▶ **Your instructions**:
The lines to copy are those holding the string "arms" in the entries below.

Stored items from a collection
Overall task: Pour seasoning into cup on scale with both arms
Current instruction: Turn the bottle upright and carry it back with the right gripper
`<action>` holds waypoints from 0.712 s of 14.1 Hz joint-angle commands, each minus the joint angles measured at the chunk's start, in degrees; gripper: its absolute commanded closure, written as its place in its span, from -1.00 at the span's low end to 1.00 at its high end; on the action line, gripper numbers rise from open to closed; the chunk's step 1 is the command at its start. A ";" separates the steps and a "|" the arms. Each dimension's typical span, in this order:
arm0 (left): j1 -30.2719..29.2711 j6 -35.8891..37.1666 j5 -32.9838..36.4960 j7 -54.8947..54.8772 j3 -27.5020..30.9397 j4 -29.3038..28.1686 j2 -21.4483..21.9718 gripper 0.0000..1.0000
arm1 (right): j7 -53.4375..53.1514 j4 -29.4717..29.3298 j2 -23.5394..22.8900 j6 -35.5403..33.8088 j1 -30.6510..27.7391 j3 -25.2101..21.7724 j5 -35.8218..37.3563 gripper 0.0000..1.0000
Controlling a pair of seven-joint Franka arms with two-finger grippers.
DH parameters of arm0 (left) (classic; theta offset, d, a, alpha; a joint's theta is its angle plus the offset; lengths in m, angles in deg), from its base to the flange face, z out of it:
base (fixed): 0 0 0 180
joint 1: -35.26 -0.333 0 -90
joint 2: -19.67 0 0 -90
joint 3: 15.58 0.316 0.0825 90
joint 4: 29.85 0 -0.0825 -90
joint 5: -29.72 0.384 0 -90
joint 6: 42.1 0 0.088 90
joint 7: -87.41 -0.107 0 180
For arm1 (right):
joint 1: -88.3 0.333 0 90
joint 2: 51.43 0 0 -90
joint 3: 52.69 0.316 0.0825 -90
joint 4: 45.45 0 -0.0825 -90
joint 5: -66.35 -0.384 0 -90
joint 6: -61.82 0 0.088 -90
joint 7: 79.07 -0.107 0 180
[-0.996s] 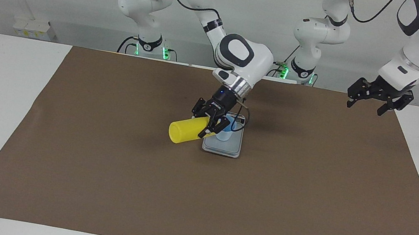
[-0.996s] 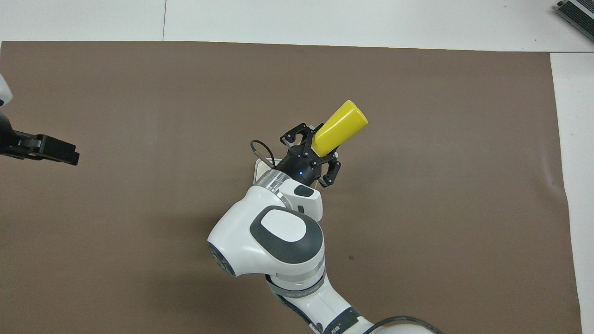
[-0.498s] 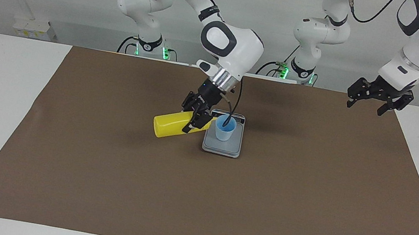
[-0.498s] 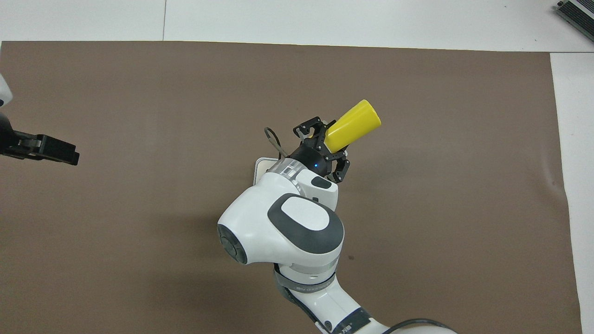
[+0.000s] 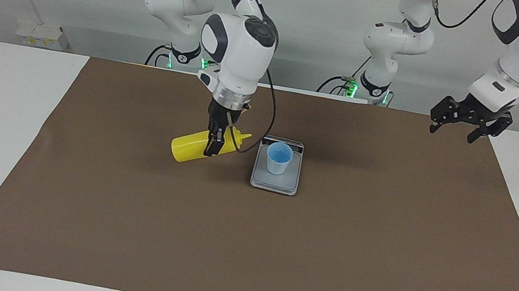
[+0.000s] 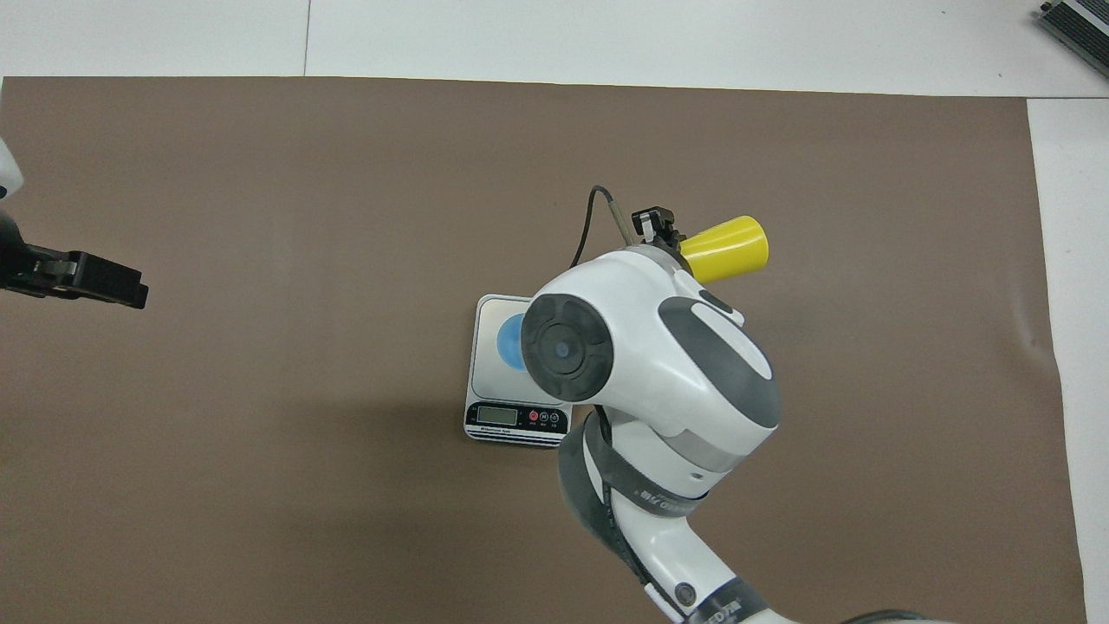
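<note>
Swung away from the cup [image 5: 279,158] on the scale [image 5: 274,182], the right gripper [image 5: 214,144] clenches its jaws on the tilted yellow bottle [image 5: 194,146] over the brown mat [image 5: 124,207]. Left gripper [image 5: 469,119] waits, jaws released.

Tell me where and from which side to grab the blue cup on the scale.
Grip the cup across its upper wall just below the rim, coming straight down from above. It stands upright on the scale, open mouth up and widest at the top, with bare plate all round it, so an open pincer would likely straddle it cleanly.
</note>
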State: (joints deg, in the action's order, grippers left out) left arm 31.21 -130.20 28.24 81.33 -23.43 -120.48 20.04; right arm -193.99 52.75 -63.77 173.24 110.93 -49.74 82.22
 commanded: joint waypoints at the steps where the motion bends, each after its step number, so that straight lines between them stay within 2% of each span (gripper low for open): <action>1: -0.69 -0.40 0.07 -0.68 -0.32 -1.66 1.56 -1.00 | 5.38 0.86 0.74 1.09 -4.51 0.56 -9.76 1.00; 4: -0.69 -0.40 0.07 -0.68 -0.32 -1.66 1.56 -1.00 | 13.56 1.29 0.47 1.09 -10.66 0.48 -22.69 1.00; 10: -0.69 -0.40 0.07 -0.68 -0.32 -1.66 1.56 -1.00 | 24.45 5.42 0.56 0.82 -22.36 0.56 -38.00 1.00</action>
State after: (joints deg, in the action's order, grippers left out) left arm 31.21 -130.20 28.24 81.33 -23.43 -120.48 20.05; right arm -173.95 55.97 -64.10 173.25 91.77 -50.02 48.65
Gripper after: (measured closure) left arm 0.000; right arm 0.454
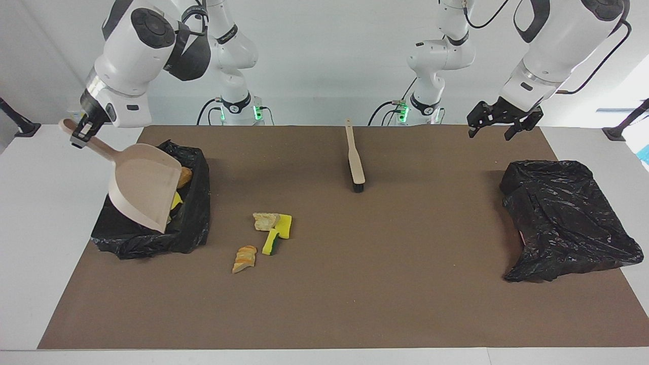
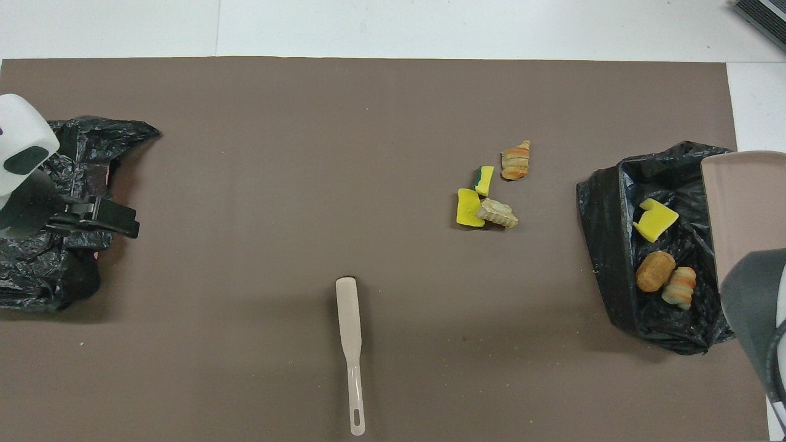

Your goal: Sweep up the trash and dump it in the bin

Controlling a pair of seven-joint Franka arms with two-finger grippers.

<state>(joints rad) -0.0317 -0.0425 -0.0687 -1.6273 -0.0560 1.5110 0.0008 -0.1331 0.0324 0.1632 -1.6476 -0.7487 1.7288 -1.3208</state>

▶ **Result**:
Overall task: Pour seasoning into cup on scale with both arms
`<action>` holds waypoints from 0.712 s of 14.1 Hz joint-angle commands, each minus the joint angles measured at the chunk's start, in degrees; gripper: its absolute commanded closure, written as its place in its span, from -1.00 at the span's low end to 1.00 at its high end; on the action line, gripper numbers rise from open to closed; the chunk's step 1 is the command at its start. A ";" separates the steps and a "|" the arms. Each dimension's typical span, in this order:
Controlling a pair of seven-joint Franka arms with two-finger grippers.
Controlling a pair of seven-joint Franka arms with two-finger grippers.

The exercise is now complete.